As proof that super shows can come in small packages, it’s a pleasure to welcome Operation Mincemeat to a West End too often characterised by musical bloating. And how nice to see this oddly touching historical musical in an enlarged production from directorial maestro Robert Hastie (Standing at the Sky’s Edge) that nonetheless retains the quirky sensibility that from its inception has given this long-gestating venture its spark.


The West End upgrade results in a scenic razzmatazz that would have been unlikely on the fringe while giving such real-life personages as Ewen Montagu and Ian Fleming their due

I first caught the show at a sold-out matinee during one of three runs at Southwark Playhouse, following on from its 2019 premiere at the New Diorama (who commissioned it) but before its further berth last year at the Riverside Studios.
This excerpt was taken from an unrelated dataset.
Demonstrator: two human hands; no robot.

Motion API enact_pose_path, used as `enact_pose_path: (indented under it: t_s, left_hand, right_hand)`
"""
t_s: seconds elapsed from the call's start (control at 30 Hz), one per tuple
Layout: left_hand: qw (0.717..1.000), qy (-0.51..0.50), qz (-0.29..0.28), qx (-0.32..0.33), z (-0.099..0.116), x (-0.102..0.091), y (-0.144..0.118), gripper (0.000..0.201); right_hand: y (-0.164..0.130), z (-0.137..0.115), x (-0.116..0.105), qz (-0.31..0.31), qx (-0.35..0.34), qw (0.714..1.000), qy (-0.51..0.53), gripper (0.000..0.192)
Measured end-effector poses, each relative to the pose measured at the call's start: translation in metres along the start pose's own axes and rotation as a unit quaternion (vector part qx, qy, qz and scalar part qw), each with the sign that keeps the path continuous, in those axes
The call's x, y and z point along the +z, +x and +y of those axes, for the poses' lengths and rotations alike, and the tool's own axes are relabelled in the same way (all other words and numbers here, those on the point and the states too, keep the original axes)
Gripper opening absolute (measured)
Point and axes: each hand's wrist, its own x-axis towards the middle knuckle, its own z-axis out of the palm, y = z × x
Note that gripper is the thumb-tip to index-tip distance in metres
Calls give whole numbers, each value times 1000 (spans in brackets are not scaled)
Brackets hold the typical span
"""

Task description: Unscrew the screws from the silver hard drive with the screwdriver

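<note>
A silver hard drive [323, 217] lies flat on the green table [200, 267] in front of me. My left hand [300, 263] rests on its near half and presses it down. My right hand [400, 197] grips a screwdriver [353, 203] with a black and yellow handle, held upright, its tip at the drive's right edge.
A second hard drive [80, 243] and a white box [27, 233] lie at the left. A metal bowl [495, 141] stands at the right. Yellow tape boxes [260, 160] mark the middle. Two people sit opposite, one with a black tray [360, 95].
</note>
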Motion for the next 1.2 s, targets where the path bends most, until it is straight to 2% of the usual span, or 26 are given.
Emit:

The result rebuffs in a single stroke those worried that London musicals exist merely to honour one or another back catalogue or film titles often lazily displaced to the stage.

And when Malone, playing a sweet-souled secretary, deliberately slows the pace to sing a plaintive number called ‘Dear Bill’, you feel as if you’re watching an Olivier Award in the making. After all, Sheridan Smith won her second Olivier in comparable epistolary circumstances in the Terence Rattigan play Flare Path, premiered around the time this show is set.


The score traverses periods and styles to accommodate audiences of all ages that keep one foot in Noël Coward and Monty Python while advancing with the other towards the modern day.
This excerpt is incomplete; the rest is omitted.